Per raggiungere l’obiettivo di fare crescere in modo positivo gli alunni, scuola e famiglia devono collaborare e muoversi all’unisono.

Nulla è più pericoloso e diseducativo che dare dei segnali diversi o attivare comportamenti all’antitesi di fronte a un problema che interessa un bambino o un ragazzo. I ragazzi colgono benissimo tutte le sfumature emotive di un dato comportamento e si regolano di conseguenza. Sempre. Spesso gli adulti si comportano, nei confronti dei bambini o dei ragazzi, come se non capissero nulla.

Troppo piccoli o inesperti per cogliere gli aspetti importanti della vita. Balle. 

I ragazzi colgono solo quelli, niente sovrastrutture mentali, sociali o educative. L’essenza.  Sanno benissimo cosa vogliono gli adulti da loro e si comportano di conseguenza, adeguandosi o opponendosi, senza troppe mediazioni razionali: non è l’età in cui si possono fare.

Per questa ragione soprattutto, cioè per la necessità che durante il loro percorso di crescita i ragazzi hanno di avere dei punti fermi, magari da contestare ma che rappresentino una certezza, gli atteggiamenti che sempre più spesso assumo alcuni genitori di aperto contrasto con gli insegnanti, crea effetti devastanti.

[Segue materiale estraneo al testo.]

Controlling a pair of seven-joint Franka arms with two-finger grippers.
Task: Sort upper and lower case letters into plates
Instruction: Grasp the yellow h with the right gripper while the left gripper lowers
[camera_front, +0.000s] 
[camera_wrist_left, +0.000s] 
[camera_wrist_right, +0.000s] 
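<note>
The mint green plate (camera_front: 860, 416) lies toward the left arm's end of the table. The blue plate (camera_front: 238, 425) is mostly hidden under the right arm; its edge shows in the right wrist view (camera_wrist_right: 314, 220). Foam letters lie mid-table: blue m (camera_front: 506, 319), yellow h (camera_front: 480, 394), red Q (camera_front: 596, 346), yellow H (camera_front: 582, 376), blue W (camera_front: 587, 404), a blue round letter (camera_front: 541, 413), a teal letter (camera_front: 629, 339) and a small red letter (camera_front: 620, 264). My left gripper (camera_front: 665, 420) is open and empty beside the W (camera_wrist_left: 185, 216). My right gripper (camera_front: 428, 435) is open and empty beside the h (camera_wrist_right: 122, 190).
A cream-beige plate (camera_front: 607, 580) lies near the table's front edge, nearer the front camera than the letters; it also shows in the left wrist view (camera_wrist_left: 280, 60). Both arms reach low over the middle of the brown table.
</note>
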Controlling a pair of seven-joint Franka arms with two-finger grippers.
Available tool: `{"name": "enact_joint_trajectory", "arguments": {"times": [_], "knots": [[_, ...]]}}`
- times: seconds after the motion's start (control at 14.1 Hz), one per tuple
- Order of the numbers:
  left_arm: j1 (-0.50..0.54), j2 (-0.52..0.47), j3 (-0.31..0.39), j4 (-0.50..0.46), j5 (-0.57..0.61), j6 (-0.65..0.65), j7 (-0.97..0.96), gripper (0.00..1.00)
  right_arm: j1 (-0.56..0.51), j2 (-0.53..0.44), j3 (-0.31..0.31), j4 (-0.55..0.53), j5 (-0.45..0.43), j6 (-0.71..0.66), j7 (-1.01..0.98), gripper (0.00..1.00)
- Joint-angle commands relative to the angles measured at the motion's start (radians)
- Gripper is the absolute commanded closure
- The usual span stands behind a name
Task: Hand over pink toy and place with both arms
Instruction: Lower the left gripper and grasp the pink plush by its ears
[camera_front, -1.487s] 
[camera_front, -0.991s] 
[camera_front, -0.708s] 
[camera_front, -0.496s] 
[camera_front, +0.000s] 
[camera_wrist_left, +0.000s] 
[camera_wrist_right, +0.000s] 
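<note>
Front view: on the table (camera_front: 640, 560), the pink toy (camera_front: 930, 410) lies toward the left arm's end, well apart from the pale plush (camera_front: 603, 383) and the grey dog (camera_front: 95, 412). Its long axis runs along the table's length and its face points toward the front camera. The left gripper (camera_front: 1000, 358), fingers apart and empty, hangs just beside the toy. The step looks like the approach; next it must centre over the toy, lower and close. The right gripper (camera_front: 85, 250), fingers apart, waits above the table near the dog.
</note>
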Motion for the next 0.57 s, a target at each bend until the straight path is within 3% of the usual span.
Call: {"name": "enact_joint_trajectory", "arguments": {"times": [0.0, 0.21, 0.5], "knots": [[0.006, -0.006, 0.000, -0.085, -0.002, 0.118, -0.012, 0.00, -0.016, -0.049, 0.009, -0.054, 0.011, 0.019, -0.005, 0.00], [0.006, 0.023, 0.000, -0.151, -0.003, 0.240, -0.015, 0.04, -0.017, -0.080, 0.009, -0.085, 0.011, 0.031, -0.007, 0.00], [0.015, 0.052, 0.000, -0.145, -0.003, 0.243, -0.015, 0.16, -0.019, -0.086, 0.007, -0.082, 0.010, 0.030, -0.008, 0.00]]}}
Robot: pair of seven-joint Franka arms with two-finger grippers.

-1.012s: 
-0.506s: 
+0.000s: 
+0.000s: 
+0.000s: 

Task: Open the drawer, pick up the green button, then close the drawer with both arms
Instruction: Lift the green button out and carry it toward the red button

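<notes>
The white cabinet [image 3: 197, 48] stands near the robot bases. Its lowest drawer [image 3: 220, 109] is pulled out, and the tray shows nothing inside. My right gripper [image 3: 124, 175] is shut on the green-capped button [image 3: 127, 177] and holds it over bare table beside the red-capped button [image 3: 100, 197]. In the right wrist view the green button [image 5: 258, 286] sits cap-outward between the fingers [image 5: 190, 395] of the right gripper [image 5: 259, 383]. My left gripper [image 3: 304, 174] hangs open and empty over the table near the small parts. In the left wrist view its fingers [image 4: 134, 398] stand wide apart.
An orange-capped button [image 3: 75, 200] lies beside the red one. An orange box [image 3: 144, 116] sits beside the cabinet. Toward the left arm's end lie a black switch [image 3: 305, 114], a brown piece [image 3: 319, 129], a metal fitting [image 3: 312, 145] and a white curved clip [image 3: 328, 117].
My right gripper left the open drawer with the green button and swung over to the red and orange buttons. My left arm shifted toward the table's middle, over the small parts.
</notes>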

Infatti non solo disorientano ma li rendono anche incapaci di assumere decisioni, e finiscono per sentirsi oggetti su cui discutere invece di essere protagonisti che possono scegliere cosa fare o non fare. Il contrasto tra le figure educative mette gli alunni in un cul de sac: qualsiasi cosa facciano è sbagliata per una delle due. Così, i genitori sempre più concentrati sull’aspetto prestazionale, che non necessariamente riguarda il profitto scolastico ma che comunque nella scuola viene agito ed esibito – bello smartphone, vestiti di marca, social con like e follower – perdono di vista la parte emotiva dei figli e i loro bisogni educativi veri, fino alla prima marachella che combinano, quasi sempre giustificata, difesa e a volte addirittura negata: il problema non esiste.

Anzi, il problema è la scuola.  Persino di fronte a cose macroscopiche, quali ad esempio i pericoli in cui incorrono con alcuni comportamenti. Così succede che un insegnante, che richiama un alunno perché si trova in una situazione di pericolo per la sua incolumità, si senta rimbrottare da un genitore perché l’ha ripreso davanti agli altri, quasi fosse più importante salvare la faccia che la pelle, roba da “Manuale del perfetto narcisista”.

Soprattutto come se fosse facile potere sempre riprendere uno studente con un tête-à-tête in una scuola, o con i tempi che corrono, portare lo studente in separata sede senza incorrere in una denuncia per la ragione contraria, “Chissà perché l’ha portato di là… dove non li vede nessuno…”. Inutile dire che se si affermasse l’idea che sia meglio non richiamare nessuno per non avere grane, sul piano educativo sarebbe un vero fallimento, della scuola ma soprattutto dei genitori.